Background: Coinfection with avian leukosis virus subgroup J (ALV-J) and reticuloendotheliosis virus (REV) is common in chickens, and the molecular mechanism of the synergistic pathogenic effects of the coinfection is not clear. Exosomes have been identified as new players in the pathogenesis of retroviruses. The different functions of exosomes depend on their cargo components. Objectives: The aim of this study was to investigate the function of co-regulation differentially expressed proteins in exosomes on coinfection of ALV-J and REV. Methods: Here, viral replication in CEF cells infected with ALV-J, REV or both was detected by immunofluorescence microscopy.
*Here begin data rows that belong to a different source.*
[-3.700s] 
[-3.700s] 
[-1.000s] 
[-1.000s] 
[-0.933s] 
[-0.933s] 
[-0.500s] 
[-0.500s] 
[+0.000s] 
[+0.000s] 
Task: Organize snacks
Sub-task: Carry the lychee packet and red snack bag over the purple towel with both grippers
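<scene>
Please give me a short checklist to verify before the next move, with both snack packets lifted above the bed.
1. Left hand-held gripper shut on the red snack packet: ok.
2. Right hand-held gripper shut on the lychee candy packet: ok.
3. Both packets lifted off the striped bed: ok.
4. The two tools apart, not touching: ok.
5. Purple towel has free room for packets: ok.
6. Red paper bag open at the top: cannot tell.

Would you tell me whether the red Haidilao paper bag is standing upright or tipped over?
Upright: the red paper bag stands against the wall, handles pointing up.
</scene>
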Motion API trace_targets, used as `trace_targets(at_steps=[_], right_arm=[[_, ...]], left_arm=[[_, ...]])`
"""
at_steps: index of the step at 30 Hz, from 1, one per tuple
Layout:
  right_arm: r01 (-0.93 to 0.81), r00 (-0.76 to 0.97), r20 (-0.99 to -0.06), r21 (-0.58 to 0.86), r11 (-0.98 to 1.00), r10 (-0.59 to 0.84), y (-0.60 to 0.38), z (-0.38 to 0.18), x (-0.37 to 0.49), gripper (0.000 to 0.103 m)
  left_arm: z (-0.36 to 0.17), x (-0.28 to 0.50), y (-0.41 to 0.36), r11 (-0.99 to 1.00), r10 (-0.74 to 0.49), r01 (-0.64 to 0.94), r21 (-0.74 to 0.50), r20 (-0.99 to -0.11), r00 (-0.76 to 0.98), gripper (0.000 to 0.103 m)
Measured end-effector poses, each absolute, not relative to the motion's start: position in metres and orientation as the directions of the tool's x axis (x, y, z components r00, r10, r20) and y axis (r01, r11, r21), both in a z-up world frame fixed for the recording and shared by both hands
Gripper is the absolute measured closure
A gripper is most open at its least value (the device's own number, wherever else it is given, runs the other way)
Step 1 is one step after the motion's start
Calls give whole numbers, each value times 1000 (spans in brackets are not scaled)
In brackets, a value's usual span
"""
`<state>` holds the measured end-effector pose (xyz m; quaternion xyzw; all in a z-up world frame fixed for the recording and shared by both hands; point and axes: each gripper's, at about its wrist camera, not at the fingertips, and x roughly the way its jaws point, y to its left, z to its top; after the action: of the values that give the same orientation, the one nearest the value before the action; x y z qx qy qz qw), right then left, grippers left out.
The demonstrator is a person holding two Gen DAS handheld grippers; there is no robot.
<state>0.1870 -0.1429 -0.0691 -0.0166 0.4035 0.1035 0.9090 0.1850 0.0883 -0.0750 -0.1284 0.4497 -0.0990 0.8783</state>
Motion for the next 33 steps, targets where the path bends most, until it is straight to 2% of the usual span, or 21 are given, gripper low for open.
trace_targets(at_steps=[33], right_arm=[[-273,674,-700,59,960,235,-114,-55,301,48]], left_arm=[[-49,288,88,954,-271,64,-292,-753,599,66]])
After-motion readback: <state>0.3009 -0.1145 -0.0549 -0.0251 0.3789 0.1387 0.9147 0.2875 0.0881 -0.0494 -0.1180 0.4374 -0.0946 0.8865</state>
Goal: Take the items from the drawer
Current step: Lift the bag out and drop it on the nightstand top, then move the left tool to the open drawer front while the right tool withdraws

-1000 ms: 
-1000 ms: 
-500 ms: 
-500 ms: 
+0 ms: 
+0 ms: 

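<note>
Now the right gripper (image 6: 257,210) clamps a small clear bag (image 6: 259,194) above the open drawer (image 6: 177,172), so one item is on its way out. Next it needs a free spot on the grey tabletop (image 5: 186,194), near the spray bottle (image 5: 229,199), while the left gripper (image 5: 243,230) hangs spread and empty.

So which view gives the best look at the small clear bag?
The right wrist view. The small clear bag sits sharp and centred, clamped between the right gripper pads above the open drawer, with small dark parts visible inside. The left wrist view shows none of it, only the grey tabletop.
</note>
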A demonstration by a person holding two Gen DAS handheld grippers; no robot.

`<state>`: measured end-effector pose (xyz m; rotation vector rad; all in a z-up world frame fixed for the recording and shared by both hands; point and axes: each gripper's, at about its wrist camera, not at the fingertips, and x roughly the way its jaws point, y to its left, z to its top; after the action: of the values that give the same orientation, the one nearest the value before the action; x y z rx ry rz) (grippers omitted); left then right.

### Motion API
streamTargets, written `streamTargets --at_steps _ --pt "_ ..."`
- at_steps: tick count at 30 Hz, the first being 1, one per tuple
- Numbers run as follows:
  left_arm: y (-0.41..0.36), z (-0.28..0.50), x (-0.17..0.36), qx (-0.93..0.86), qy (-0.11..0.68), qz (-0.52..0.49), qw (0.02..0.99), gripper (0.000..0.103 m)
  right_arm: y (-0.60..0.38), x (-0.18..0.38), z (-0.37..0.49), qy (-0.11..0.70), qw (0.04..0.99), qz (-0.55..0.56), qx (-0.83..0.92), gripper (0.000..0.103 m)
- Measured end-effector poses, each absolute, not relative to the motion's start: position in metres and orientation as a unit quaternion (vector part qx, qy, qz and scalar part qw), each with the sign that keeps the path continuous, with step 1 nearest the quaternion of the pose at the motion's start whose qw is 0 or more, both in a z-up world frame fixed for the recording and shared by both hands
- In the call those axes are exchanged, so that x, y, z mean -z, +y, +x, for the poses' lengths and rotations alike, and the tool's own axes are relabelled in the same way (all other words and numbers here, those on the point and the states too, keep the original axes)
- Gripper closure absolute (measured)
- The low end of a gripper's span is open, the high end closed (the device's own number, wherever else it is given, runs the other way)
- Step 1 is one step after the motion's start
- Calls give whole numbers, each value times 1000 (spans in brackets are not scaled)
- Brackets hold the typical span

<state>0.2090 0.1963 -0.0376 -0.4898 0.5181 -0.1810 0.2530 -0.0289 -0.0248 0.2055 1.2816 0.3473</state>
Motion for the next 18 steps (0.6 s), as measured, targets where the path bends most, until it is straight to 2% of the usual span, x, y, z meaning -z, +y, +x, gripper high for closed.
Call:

Then, we analyzed the exosomes isolated from supernatants of chicken embryo fibroblast (CEF) cells single infected and coinfected with ALV-J and REV by mass spectrometry. KEGG pathway enrichment analyzed the co-regulation differentially expressed proteins in exosomes. Next, we silenced and overexpressed tripartite motif containing 62 (TRIM62) to evaluate the effects of TRIM62 on viral replication and the expression levels of NCK-association proteins 1 (NCKAP1) and actin-related 2/3 complex subunit 5 (ARPC5) determined by quantitative reverse transcription polymerase chain reaction. Results: The results showed that coinfection of ALV-J and REV promoted the replication of each other. Thirty proteins, including TRIM62, NCK-association proteins 1 (NCKAP1, also known as Nap125), and Arp2/3-5, ARPC5, were identified. NCKAP1 and ARPC5 were involved in the actin cytoskeleton pathway. TRIM62 negatively regulated viral replication and that the inhibition of REV was more significant than that on ALV-J in CEF cells coinfected with TRIM62. In addition, TRIM62 decreased the expression of NCKAP1 and increased the expression of ARPC5 in coinfected CEF cells. Conclusions: Collectively, our results indicated that coinfection with ALV-J and REV competitively promoted each other's replication, the actin cytoskeleton played an important role in the coinfection mechanism, and TRIM62 regulated the actin cytoskeleton.

Keywords

Acknowledgement

This work was supported by the Natural Science Foundation of Shandong Provincial (ZR2017MC011) and the National Natural Science Foundation of China (31772703).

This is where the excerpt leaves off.